## ACTION ITEM
Below is a listing to transcribe in full and exactly; keep the pictures out.

## COLLECTED MATERIAL

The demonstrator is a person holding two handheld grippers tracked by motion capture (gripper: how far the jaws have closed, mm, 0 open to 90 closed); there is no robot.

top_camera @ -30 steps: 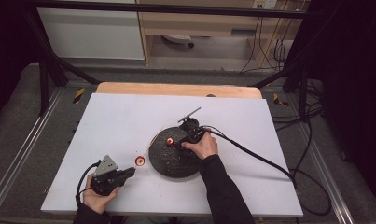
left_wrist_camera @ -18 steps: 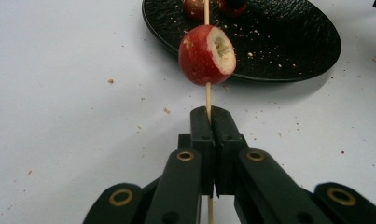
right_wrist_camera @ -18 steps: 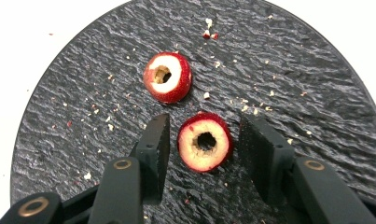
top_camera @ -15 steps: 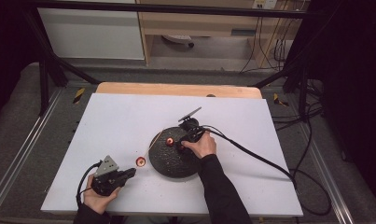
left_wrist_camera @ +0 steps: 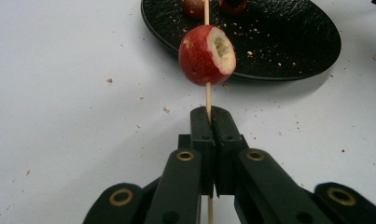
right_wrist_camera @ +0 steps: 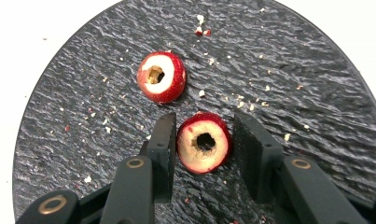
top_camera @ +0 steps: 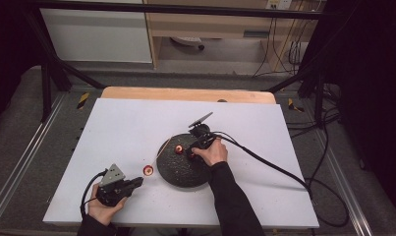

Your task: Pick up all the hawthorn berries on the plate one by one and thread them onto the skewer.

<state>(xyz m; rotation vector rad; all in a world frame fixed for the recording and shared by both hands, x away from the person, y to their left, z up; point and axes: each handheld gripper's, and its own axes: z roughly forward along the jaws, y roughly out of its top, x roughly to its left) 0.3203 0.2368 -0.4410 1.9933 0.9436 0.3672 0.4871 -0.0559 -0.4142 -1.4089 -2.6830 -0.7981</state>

## ANSWER BOX
The demonstrator is a person holding two handheld grippers tracked by motion capture (gripper: how far the jaws have closed, mm, 0 open to 90 closed); there is no robot.

top_camera @ -30 steps: 
left_wrist_camera @ -18 steps: 
right_wrist_camera @ -18 steps: 
top_camera @ -15 steps: 
left_wrist_camera @ +0 steps: 
right_wrist_camera @ +0 steps: 
top_camera @ +0 steps: 

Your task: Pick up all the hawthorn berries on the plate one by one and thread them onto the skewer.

<state>(xyz m; rotation vector rad; all in a world frame fixed for the recording and shared by both hands, x away from the person, y to their left, z up; point and axes: each handheld gripper's, and its own axes: z roughly forward along the jaws, y roughly out of its top, x roughly to its left) 0.3203 0.2368 -0.4410 1.9933 0.9436 0.3672 0.4871 -0.0559 -0.4142 -1.4089 -2.6830 -0.7981</state>

No more work is required for the exercise.